> DIRECTIONS
Copy out all lines of the listing below that hold "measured".

> DATA EXTRACT
━━━━━━━━
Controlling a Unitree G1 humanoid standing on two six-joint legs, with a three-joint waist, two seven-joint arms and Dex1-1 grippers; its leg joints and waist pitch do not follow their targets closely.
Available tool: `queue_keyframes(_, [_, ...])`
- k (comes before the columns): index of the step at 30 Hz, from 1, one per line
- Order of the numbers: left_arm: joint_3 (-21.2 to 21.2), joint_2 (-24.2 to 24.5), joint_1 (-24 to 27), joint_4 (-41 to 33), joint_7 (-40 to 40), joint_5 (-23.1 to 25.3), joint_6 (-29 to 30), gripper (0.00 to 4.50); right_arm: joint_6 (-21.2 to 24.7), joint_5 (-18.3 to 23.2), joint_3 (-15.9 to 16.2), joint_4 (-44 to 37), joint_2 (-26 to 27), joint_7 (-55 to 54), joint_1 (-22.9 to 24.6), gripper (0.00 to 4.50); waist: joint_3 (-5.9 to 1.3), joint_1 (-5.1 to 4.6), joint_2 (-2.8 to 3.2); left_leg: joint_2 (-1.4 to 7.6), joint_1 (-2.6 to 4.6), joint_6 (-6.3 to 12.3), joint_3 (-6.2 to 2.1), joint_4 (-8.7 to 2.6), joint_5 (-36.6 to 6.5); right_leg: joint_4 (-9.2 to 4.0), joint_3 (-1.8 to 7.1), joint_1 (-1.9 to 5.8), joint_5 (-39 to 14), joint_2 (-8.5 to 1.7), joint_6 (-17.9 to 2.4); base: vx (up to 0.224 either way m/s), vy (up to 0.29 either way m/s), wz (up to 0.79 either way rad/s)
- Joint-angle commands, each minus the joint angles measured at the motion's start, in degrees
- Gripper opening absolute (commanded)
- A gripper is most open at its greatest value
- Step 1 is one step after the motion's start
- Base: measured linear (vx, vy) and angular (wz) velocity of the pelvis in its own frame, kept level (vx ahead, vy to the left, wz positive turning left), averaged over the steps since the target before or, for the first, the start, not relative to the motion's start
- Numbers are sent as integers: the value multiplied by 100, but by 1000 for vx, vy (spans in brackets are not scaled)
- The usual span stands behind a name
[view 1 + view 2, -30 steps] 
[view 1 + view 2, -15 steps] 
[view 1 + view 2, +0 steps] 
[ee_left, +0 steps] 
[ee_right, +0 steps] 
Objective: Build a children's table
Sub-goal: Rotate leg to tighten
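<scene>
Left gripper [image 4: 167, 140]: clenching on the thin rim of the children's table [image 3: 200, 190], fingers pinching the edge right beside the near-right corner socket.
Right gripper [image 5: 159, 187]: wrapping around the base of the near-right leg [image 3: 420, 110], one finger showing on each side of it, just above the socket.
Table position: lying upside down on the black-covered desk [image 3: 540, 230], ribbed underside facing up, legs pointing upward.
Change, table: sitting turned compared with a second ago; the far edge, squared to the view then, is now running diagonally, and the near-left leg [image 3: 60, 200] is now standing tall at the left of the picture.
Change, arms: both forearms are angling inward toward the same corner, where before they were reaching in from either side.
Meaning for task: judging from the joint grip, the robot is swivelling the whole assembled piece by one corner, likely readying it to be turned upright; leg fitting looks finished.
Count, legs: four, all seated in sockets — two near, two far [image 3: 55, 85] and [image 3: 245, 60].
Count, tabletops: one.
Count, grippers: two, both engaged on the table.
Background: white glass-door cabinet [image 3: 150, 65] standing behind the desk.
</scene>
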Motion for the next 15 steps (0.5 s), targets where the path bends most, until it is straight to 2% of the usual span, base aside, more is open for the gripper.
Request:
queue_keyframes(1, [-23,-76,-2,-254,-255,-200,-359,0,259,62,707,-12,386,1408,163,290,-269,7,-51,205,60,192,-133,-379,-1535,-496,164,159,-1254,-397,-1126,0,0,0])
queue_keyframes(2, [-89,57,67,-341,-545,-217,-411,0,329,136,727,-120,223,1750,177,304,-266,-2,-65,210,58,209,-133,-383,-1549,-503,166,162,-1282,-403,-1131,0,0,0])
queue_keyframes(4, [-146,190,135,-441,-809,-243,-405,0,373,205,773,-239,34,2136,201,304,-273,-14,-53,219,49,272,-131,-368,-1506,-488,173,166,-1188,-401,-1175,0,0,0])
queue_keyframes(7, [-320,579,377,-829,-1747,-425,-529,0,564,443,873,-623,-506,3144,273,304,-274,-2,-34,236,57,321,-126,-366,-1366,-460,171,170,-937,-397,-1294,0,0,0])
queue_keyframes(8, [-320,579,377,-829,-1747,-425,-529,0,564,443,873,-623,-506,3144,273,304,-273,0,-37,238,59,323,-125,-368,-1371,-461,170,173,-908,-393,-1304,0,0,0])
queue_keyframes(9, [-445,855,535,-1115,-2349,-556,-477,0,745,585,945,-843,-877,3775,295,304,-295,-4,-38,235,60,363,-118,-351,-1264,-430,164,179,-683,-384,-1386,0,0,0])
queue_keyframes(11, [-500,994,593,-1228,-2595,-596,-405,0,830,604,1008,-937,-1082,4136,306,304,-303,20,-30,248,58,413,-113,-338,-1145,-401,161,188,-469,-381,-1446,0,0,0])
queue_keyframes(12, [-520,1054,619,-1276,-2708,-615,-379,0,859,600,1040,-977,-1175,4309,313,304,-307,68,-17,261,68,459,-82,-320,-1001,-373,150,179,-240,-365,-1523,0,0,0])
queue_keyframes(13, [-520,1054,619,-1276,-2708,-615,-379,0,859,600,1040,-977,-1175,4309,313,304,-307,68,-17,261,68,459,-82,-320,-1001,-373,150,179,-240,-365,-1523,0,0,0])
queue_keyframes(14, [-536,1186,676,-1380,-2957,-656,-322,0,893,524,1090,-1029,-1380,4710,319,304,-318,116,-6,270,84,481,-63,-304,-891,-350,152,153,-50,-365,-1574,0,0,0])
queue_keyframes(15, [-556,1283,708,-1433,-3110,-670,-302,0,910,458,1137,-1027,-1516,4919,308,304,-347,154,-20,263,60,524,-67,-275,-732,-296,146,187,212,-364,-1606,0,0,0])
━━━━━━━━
> RESPONSE
- Joint-angle commands, each minus the joint angles measured at the motion's start, in degrees
- Base: measured linear (vx, vy) and angular (wz) velocity of the pelvis in its own frame, kept level (vx ahead, vy to the left, wz positive turning left), averaged over the steps since the target before or, for the first, the start, not relative to the motion's start

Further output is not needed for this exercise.